Task goal
Find the line containing "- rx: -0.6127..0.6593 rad". Reproduce it and every line after it up to the end of the records, exactly as written.

(Data items)

*** Block opens ***

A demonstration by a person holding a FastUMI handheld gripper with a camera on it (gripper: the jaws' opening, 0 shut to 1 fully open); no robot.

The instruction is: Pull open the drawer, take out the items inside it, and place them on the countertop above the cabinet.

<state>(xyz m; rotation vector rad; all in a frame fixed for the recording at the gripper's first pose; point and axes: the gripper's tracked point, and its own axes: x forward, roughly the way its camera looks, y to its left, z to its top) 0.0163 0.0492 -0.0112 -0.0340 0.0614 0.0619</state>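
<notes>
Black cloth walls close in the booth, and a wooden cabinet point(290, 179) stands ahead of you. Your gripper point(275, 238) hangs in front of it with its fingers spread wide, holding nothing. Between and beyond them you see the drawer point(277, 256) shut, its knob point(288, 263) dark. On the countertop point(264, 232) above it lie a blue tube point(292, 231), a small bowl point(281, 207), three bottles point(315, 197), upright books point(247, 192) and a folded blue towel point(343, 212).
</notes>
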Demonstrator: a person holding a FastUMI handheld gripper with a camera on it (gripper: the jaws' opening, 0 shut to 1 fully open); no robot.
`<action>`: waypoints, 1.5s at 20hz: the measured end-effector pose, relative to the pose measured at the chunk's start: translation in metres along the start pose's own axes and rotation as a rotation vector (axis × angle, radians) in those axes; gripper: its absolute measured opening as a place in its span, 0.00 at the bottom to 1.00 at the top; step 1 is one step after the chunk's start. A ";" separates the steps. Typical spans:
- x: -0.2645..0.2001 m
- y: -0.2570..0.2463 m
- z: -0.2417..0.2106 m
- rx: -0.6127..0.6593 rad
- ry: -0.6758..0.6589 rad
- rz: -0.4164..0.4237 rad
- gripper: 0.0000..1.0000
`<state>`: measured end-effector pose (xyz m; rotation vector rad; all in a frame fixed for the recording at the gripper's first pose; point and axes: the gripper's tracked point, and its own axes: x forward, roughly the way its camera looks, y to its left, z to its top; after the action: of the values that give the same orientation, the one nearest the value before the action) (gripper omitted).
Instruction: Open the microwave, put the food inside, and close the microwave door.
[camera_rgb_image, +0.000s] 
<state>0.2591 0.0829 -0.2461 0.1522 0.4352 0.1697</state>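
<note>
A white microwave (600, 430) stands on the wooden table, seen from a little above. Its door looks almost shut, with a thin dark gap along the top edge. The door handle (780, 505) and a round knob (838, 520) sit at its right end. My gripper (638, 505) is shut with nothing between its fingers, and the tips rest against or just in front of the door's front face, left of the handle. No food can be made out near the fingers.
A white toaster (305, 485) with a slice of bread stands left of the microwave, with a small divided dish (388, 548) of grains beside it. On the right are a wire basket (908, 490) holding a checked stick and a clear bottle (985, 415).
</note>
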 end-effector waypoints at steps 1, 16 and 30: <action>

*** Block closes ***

Answer section
- rx: -0.6127..0.6593 rad
- ry: -0.6758..0.6589 rad
- rz: -0.4164..0.4237 rad
- gripper: 0.0000..1.0000
`<state>`: measured end-effector pose (xyz m; rotation vector rad; all in a frame fixed for the recording at the gripper's first pose; point and axes: the gripper's tracked point, and its own axes: x forward, roughly the way its camera looks, y to its left, z to its top; after the action: of the values that give the same orientation, the one nearest the value before the action) (gripper omitted).
Instruction: Open the microwave, put the food inside, and close the microwave door.
[camera_rgb_image, +0.000s] 
<state>0.2591 0.0829 -0.2461 0.1522 0.4352 0.1697</state>
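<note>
A white microwave (600, 430) stands on the wooden table, seen from a little above. Its door looks almost shut, with a thin dark gap along the top edge. The door handle (780, 505) and a round knob (838, 520) sit at its right end. My gripper (638, 505) is shut with nothing between its fingers, and the tips rest against or just in front of the door's front face, left of the handle. No food can be made out near the fingers.
A white toaster (305, 485) with a slice of bread stands left of the microwave, with a small divided dish (388, 548) of grains beside it. On the right are a wire basket (908, 490) holding a checked stick and a clear bottle (985, 415).
</note>
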 end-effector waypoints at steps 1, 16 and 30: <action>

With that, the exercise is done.